# Open sets and closed sets

• Apr 30th 2010, 08:53 AM
poorna
Open sets and closed sets
Let f: R -> R be defined by f(t)=t^2. Let U be any non empty open subset of R. Then which of the following options is correct?
a) f(U) is open
b) f^(-1) (U) is open
c)f(U) is closed
d) f^(-1)(U) is closed.

Hey:)
f(t) is a continuous function from R -> R. This implies for any open subset U in R f^(-1) (U) is open.
So i think b) is correct. Am I right? Or is f(U) open?
• Apr 30th 2010, 10:05 AM
Drexel28
Quote:

Originally Posted by poorna
Let f: R -> R be defined by f(t)=t^2. Let U be any non empty open subset of R. Then which of the following options is correct?
a) f(U) is open
b) f^(-1) (U) is open
c)f(U) is closed
d) f^(-1)(U) is closed.

Hey:)
f(t) is a continuous function from R -> R. This implies for any open subset U in R f^(-1) (U) is open.
So i think b) is correct. Am I right? Or is f(U) open?

Yes, a function is continuous in the "usual analysis" sense if and only if the preimage of every open set is oepn.
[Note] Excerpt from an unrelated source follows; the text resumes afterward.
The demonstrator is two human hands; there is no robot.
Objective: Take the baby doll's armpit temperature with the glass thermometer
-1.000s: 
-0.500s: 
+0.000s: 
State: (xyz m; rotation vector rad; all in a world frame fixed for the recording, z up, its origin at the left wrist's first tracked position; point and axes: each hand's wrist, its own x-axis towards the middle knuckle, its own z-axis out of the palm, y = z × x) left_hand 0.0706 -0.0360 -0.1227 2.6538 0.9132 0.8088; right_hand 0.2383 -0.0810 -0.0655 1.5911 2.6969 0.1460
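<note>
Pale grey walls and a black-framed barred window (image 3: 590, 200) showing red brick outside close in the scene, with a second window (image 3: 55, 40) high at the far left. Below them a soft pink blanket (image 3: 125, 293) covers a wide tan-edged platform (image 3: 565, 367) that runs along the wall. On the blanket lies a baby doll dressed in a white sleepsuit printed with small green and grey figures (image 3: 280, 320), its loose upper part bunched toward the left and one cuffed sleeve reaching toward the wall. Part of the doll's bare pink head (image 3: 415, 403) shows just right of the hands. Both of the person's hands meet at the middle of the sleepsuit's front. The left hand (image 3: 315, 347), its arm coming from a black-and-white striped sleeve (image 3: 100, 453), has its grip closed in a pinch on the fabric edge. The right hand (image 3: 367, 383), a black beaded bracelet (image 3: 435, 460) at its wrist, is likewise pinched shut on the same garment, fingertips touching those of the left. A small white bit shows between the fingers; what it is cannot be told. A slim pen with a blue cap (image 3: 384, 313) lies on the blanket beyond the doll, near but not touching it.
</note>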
So, b) is correct as you said.

For a) I would say "not a chance"

Spoiler:

$f\left((-1,1)\right)=?$

For c) I'd like to hear your opinion

For d) here's some food for thought.

Spoiler:

If $U\subseteq\mathbb{R}$ is closed then $\mathbb{R}-U$ is open. But, this means that $f^{-1}\left(\mathbb{R}-U\right)$ is open. But, how can we simplify this last expression?